He placed his left hand over the gauze and lifted his right forearm.

"Ah, I knew you were a pro at this!" She sealed and labeled the bag, which now bulged with burgundy fluid. "Sure filled that one fast." Nudging his fingers off the gauze, she taped the pad to his arm. "Now, you go ahead and lie here for a few minutes--"

Marcus sat up and swung his legs off the cot. "I'm okay."

"Are you sure?" She quickened her steps to keep up with him as he stalked toward the exit. "You know, you shouldn't drive until the dizziness passes."

He smiled at her. "I'm fine, really."

"Well, here." She bustled over to a table and dug some items out of an ice chest and a paper grocery bag. "At least take these along to fortify you." She handed him a half-pint carton of orange juice and a little package of chocolate-chip cookies.

The thought of drinking orange juice again nauseated him, but he accepted the gifts graciously. "Thanks."

Once outside the clinic, he dropped the juice and cookies in the nearest trash can, then ripped the tape and gauze off his arm and added them to the garbage. There wasn't even a scab left on his skin.

He checked his watch: half past three. If traffic wasn't too bad on the Santa Monica, he could make it to the collection center downtown before they closed. That would make it four pints today.

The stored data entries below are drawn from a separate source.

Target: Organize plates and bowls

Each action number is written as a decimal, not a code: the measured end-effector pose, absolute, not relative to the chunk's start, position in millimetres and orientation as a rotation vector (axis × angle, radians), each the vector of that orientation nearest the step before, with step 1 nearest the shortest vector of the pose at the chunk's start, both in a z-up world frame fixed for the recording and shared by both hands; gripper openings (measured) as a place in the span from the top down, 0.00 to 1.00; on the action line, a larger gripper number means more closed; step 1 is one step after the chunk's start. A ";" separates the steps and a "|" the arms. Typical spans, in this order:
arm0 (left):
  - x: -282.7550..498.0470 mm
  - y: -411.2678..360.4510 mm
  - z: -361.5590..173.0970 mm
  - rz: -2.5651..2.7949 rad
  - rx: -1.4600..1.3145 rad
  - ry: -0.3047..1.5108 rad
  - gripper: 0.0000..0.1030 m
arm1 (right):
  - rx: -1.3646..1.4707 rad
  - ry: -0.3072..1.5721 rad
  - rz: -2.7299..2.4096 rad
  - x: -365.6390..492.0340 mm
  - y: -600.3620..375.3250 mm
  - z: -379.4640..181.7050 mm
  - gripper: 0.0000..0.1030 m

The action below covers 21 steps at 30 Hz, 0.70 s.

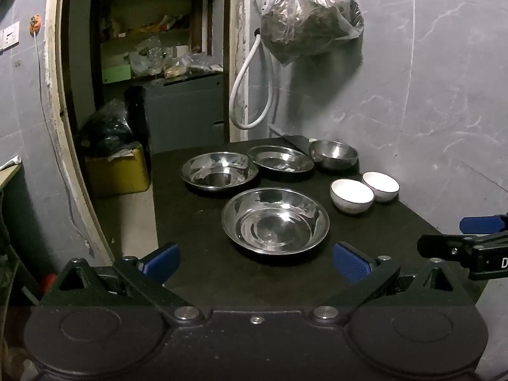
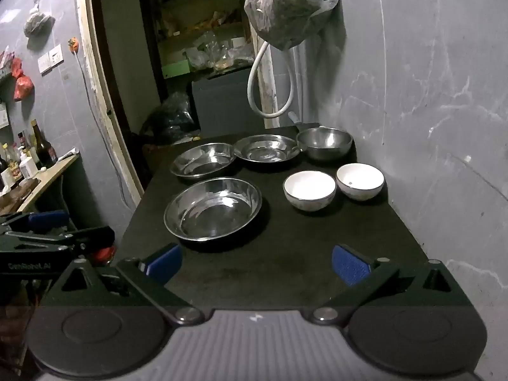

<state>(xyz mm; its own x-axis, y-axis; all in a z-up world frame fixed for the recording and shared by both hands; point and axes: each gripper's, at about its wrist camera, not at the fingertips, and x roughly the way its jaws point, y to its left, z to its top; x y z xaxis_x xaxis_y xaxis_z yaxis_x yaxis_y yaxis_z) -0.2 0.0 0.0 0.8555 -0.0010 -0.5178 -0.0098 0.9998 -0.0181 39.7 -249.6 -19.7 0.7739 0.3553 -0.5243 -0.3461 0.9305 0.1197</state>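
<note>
Left tongs [image 1: 255, 262] and right tongs [image 2: 257, 263] held wide open, empty, above near edge of bench [image 2: 285, 270] | three steel plates [image 1: 275, 223], steel bowl [image 1: 333, 154], two white bowls [image 2: 309, 189] spread apart, unstacked | nearest plate best gripped by its rim, like nested onto like

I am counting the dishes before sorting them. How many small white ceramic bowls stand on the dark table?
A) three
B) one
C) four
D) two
D: two small white ceramic bowls stand side by side on the dark table, the nearer white bowl and the farther white bowl; every other dish there is shiny metal.
</note>
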 end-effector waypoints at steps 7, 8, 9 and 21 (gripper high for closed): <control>1.0 0.7 1.7 0.000 -0.014 0.548 0.01 | 0.023 0.582 0.383 40.7 -250.2 -22.5 0.00; 1.4 1.0 2.1 -0.002 -0.012 0.550 0.01 | 0.023 0.581 0.382 40.4 -249.7 -22.3 0.00; 1.9 1.3 2.6 -0.003 -0.011 0.551 0.01 | 0.023 0.581 0.382 40.2 -249.8 -22.6 0.00; -3.2 -4.3 1.8 -0.010 0.001 0.549 0.01 | 0.025 0.584 0.382 36.4 -251.5 -21.3 0.00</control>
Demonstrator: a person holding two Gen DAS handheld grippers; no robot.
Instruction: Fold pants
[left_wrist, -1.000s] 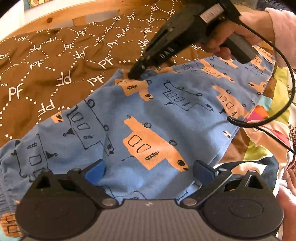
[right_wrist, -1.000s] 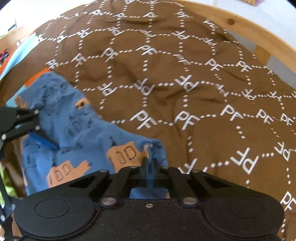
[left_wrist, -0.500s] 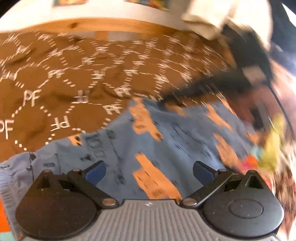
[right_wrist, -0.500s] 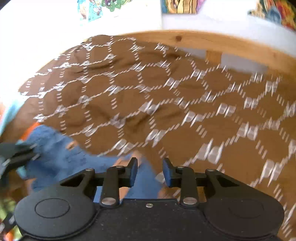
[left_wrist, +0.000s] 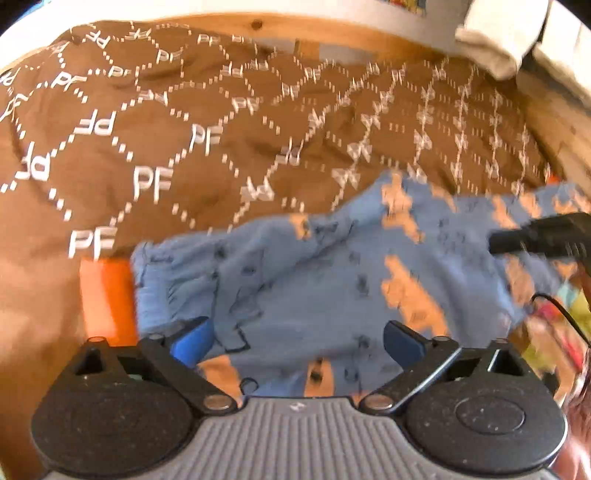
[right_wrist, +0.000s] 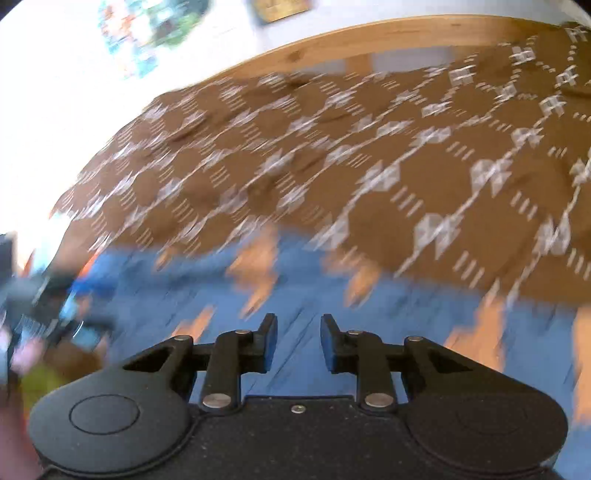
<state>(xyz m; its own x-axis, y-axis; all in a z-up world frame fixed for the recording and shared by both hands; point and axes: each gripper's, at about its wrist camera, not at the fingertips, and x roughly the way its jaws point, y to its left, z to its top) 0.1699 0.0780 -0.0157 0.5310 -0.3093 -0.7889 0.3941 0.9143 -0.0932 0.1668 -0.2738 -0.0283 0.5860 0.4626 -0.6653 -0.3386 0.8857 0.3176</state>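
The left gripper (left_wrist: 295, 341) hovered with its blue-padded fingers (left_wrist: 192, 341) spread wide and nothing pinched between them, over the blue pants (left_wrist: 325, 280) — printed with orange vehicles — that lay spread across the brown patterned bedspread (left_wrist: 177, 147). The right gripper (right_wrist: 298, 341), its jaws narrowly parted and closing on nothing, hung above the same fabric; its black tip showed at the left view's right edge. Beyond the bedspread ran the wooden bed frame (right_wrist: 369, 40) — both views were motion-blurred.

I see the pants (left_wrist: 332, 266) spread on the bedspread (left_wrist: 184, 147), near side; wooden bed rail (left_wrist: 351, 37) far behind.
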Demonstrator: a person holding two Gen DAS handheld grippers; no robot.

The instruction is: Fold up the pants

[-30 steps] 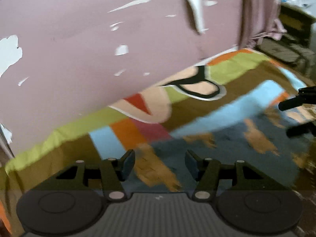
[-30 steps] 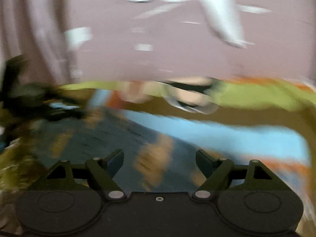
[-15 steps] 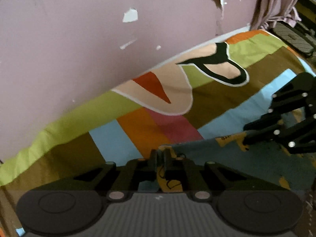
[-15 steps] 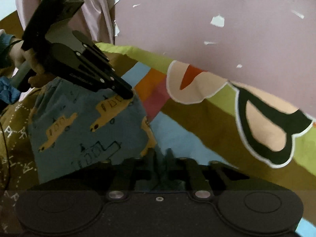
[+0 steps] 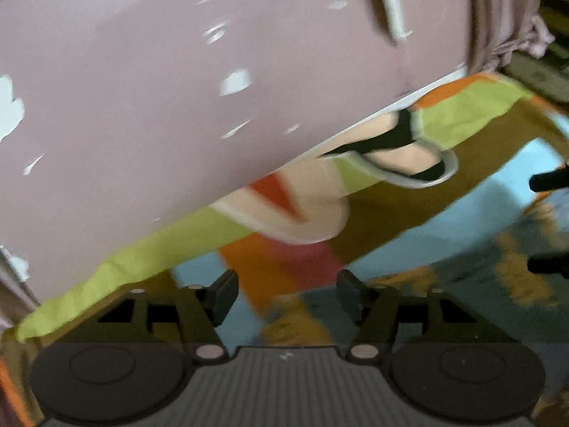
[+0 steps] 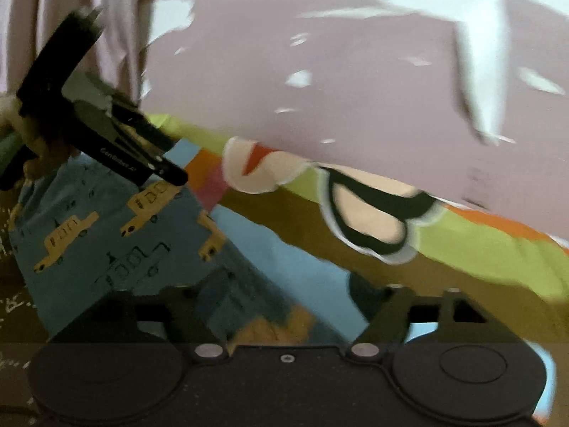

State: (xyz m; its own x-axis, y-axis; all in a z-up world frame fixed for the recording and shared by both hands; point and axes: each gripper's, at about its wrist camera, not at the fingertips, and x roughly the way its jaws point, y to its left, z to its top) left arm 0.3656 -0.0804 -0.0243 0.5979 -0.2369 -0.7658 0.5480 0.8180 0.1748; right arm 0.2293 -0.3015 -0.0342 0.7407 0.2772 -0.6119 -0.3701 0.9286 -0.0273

He used a different name, of course, but the routine was the same -- the paperwork, the needle, the bag, the gauze. An hour later, Marcus found himself back on the street, chucking another helping of juice and cookies into a garbage can and thinking about dinner.

He'd developed a passion for corned beef sandwiches recently, so he made his way to a little Jewish deli he'd discovered off Fairfax, stopping at a newsstand on the way to pick up the most recent papers. It amused Marcus to sit among the sandwich shop's older patrons and eavesdrop on their kaffeeklatsch, which they spiced with a sprinkling of Yiddish. He relished the irony, for most people thought he was a Jew. But he wasn't. He had never been a Jew.

Pausing occasionally to take a bite of his sandwich, he scanned the pertinent sections of each of the newspapers he'd bought, generally skimming past the major headlines to survey the smaller, marginal articles. The L.A. Times, the New York Times, USA Today, the Chicago Tribune, the National Enquirer, the Weekly World News. He liked to pick up the London Times or Le Monde, too, when he could find them, but so few vendors carried them here in the States.

Nothing in the newspapers caught his eye, and he grew despondent. His appetite gone, he abandoned his half-eaten sandwich, tossed a tip on the table beside the rumpled papers, and shuffled back out onto the street.

Gray in the day's twilight, the boulevard mirrored his melancholy. The streetlights hadn't come on yet, and shadows blurred the features of buildings and faces. Perhaps that was why the young woman strolling past on the opposite sidewalk looked so much like Julia.

Marcus had long ago become accustomed to these cases of mistaken identity. He'd met so many people in his life that nearly everyone he saw resembled someone from his past. After all these years, he believed himself immune to such self-deceptions, but the acute sense of defeat and desolation he felt that evening left him vulnerable to the comforting allure of a familiar face -- particularly the face of his first wife.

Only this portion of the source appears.